SALANDRA Antonio
Homme politique italien. Professeur de droit, député libéral à partir de 1886, il commença sa carrière politique à l'ombre de Sonnino (v.). Déjà plusieurs fois ministre, conservateur, il remplaça Giolitti à la tête du gouvernement (mai 1914). Malgré sa décision initiale de neutralité et le désir de paix de la majorité des Italiens, il prépara l'intervention de son pays aux côtés des Alliés. Il envoya son ministre des Affaires étrangères, Sonnino, signer le traité secret de Londres (26 avr. 1915) et abandonna la rue aux manifestations des nationalistes, menaçant de démissionner pour obtenir enfin la déclaration de guerre aux puissances centrales (24 mai 1915). Mais les succès autrichiens sur le plateau d'Asegio l'obligèrent à démissionner (mai 1916). Lors de la marche sur Rome, le roi essaya d'opposer aux fascistes un gouvernement Salandra qui ne put réussir à se constituer, et Salandra lui-même dut conseiller d'appeler au pouvoir Mussolini (29 oct. 1922).
Salandra, Antonio (Troia Foggiah 1853 -Rome 1931) ; homme politique italien.
Professeur à l’université de Rome à partir de 1879, après des études de jurisprudence, S. acquiert une grande notoriété par ses conférences et ses publications sur les problèmes de droit administratif, avant de se consacrer à la politique.
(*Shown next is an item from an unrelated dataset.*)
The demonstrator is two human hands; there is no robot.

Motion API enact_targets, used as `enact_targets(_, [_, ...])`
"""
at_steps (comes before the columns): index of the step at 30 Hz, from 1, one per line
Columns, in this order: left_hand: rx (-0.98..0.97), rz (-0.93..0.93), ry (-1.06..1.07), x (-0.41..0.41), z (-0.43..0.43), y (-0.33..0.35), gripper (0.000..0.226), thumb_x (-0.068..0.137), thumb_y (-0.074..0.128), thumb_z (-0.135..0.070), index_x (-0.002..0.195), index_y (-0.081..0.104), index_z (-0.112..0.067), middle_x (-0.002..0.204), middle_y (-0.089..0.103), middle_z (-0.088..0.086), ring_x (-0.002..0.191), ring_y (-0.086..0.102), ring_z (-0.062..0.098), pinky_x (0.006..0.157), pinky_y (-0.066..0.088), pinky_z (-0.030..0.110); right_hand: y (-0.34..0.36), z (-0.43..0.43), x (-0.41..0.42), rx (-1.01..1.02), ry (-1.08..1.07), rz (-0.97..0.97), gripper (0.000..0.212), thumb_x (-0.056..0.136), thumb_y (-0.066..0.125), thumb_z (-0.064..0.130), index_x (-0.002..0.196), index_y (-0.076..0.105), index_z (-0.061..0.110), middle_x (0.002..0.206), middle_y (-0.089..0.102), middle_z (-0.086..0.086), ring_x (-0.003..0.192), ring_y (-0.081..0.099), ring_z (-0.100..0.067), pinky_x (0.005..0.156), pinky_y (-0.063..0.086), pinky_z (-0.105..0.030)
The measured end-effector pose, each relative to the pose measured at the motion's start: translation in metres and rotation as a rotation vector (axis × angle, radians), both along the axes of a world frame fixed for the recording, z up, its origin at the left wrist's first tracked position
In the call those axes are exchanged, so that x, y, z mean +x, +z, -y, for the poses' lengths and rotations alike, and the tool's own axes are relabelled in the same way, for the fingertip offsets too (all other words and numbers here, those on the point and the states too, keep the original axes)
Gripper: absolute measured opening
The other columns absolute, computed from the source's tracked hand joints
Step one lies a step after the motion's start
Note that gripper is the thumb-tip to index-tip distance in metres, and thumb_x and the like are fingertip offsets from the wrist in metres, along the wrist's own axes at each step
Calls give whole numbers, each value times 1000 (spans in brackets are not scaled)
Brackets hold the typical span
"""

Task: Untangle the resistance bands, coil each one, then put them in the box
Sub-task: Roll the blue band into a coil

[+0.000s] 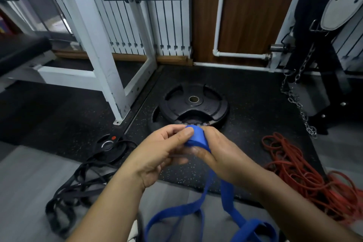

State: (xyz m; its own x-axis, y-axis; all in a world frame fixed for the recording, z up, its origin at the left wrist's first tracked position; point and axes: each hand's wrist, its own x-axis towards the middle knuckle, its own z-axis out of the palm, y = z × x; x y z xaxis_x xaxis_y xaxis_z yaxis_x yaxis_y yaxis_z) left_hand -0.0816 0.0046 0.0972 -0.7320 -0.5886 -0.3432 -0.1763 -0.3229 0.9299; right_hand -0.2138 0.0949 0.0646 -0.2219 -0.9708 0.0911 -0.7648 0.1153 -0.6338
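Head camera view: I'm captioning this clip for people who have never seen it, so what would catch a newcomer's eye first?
First, the blue band at centre, its end gripped between the left hand and the right hand, the rest trailing toward the bottom edge. Next, the red bands heaped on the floor at right and the black bands tangled at left. Behind the hands, a black weight plate lies flat on the mat.

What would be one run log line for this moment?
step: coiling | left hand: pinches blue flat fabric band | right hand: holds coil | box: unseen
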Motion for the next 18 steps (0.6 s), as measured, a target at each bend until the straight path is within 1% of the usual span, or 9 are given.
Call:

Partisan de Sonnino et défenseur d’un libéralisme conservateur, il est élu à la Chambre en 1886 et devient ministre en 1899. Il prend la succession de Giolitti au poste de Premier ministre en 1914 et poursuit tout d’abord la politique neutraliste, bien qu’il soit lui-même un adepte convaincu de l’expansionnisme italien. Mais il sait, au cours des mois suivants, utiliser à ses fins la campagne nationaliste en faveur de l’intervention, menée principalement par D’Annunzio et Mussolini : sous le mot d’ordre Sacro egoismo per Italia, il essaie d’abord par la voie diplomatique d’arracher aux partenaires de la Triple-Alliance les territoires convoités par l’Italie, pour finalement se décider à intervenir aux côtés de l’Entente qui vient de satisfaire ses revendications dans les accords de Londres. L’Italie entre en guerre le 23 mai 1915. Déçu par la paix de 1919, il fonde ses espoirs sur Mussolini, dont il est le partisan le plus fidèle parmi les libéraux. Son attitude contribue largement à l’éclatement puis à l’effacement de l’opposition libérale. Nommé sénateur en 1928, il meurt à Rome en 1931.